The Nubian Sandstone Aquifer System is located in northeastern Africa, under the nations of Sudan, Libya, Egypt, and Chad, covering about 2,000,000 km^{2}. It is largely composed of many hydraulically interconnected sandstone aquifers. Some parts of the system are considered to be confined, if somewhat leaky, due to impermeable layers such as marine shales. The water was deposited between 4,000 and 20,000 years ago, varying by specific locality.

The water in the Nubian Sandstone Aquifer System is of high importance to the people living above it, and has been for millennia. In modern times, as demand increases, avoiding rapid depletion and international conflict will depend on careful cross-boundary monitoring and planning. Libya and Egypt are currently planning development projects to withdraw significant amounts of the aquifer's fossil water for use.

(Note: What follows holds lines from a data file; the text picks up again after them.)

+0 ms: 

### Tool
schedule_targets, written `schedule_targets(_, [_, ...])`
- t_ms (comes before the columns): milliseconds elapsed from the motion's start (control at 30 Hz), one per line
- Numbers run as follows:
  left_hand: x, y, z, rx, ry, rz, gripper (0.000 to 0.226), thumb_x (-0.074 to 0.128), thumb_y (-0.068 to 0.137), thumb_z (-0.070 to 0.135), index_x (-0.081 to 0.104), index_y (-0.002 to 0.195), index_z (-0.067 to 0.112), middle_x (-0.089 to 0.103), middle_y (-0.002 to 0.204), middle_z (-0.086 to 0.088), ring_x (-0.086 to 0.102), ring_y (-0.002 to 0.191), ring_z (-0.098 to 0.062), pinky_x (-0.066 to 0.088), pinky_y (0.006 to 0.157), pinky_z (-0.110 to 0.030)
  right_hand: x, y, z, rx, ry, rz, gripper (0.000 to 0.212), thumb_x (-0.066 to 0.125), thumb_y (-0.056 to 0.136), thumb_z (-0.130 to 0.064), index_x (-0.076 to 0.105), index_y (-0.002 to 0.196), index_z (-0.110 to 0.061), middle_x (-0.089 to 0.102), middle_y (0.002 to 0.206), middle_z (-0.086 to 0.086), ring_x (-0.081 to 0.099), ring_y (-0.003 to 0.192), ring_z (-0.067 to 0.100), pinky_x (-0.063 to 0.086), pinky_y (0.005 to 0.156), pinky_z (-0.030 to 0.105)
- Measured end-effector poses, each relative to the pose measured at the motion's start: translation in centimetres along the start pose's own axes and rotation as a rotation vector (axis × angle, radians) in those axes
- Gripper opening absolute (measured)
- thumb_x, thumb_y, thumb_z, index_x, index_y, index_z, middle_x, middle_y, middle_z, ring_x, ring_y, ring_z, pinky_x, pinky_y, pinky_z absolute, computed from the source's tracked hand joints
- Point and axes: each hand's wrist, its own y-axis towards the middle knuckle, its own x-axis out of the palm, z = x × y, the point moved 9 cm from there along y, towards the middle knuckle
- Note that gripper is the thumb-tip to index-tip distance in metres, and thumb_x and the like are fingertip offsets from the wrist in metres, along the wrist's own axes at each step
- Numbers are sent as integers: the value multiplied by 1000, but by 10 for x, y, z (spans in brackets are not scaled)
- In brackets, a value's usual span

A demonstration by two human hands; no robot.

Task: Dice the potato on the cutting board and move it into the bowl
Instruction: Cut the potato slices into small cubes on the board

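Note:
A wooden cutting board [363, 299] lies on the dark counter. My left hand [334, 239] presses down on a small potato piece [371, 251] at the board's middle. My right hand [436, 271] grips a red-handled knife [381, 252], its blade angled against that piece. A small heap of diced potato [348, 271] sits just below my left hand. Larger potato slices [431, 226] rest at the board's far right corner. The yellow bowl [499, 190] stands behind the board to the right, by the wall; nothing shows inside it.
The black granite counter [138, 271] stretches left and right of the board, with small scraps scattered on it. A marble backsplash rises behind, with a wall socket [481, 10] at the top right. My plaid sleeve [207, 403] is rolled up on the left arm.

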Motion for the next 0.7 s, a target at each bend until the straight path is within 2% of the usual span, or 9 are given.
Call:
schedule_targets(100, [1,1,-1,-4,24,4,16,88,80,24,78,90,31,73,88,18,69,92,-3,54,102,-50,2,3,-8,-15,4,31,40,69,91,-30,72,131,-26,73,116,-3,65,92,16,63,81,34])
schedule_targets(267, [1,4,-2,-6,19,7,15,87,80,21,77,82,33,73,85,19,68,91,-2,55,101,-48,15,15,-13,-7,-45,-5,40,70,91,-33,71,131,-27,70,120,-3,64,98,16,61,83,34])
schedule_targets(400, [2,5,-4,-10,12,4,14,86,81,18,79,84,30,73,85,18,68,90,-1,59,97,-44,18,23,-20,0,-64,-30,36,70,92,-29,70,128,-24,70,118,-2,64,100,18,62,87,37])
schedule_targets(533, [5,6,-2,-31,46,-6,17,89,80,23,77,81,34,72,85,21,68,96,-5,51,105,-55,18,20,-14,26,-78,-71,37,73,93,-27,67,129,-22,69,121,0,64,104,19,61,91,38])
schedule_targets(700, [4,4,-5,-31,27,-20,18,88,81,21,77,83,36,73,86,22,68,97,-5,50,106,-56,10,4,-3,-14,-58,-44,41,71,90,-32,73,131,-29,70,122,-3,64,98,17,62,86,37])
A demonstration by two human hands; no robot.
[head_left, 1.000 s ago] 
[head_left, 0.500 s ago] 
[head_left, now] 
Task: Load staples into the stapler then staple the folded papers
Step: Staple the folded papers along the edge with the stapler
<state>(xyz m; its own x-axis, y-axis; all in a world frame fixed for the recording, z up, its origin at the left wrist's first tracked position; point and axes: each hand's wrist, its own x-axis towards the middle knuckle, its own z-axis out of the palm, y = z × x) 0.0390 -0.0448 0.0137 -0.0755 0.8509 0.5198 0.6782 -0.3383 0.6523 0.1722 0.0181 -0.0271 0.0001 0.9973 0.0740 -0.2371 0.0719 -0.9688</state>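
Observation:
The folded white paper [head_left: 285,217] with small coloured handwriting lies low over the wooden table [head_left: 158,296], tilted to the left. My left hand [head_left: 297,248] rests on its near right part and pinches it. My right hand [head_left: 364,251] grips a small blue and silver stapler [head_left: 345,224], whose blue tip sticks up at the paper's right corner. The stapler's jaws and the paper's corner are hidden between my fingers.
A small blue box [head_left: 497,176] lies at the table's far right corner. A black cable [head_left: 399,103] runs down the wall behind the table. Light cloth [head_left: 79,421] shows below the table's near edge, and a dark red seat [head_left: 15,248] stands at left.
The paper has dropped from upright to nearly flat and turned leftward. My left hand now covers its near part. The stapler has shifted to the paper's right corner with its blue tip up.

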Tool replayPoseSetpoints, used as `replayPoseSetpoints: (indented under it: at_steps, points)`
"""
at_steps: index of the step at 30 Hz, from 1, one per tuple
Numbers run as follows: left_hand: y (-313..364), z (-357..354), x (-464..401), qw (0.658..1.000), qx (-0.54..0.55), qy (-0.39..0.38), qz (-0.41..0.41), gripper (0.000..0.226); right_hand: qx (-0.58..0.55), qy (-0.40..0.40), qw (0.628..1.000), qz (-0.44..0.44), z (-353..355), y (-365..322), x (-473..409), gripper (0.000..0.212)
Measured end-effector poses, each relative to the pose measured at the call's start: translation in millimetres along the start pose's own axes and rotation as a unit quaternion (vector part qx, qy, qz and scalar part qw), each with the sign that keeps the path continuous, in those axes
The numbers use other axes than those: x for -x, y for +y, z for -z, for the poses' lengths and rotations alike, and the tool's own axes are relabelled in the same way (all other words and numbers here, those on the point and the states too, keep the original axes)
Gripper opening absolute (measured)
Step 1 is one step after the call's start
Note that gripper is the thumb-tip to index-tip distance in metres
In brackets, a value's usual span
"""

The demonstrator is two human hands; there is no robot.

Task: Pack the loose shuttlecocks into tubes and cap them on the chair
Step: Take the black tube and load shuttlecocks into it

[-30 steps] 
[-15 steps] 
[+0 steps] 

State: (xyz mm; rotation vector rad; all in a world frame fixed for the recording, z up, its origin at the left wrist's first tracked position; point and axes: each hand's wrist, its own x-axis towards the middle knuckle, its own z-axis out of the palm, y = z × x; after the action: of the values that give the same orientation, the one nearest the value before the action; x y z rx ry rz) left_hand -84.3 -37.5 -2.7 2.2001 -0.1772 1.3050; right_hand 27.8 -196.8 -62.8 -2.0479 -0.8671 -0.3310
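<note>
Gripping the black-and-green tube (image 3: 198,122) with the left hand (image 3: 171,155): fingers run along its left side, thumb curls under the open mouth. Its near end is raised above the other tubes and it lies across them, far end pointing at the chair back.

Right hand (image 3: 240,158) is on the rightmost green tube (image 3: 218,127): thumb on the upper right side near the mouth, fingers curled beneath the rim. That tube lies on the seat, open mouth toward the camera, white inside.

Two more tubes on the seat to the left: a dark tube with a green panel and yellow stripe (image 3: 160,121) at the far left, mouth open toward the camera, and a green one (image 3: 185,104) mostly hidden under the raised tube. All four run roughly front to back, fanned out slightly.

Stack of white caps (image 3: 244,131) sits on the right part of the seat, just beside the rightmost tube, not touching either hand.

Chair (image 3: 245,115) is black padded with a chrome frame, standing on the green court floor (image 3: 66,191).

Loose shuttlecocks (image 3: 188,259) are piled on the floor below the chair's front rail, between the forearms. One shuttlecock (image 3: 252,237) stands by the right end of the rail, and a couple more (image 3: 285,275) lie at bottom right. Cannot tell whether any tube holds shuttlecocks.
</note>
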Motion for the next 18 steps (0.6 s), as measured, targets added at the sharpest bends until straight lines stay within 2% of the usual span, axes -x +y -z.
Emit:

Other fossil aquifers have been identified throughout Northern Africa as well.

=== Guarani Aquifer ===

Located in southern Brazil and northern Argentina, the Guarani Aquifer is the second-biggest aquifer in the world. Its location is adequately watered at the surface by ordinary rain. Therefore its big reservoir of water is not as economically valuable as the aquifers located in arid regions. The water in the Guarani Aquifer is confined under hundreds of meters of overhead rock. The water has been assessed to be 120,000 years old in some zones, while in some other zones it may be 4,000 years of age.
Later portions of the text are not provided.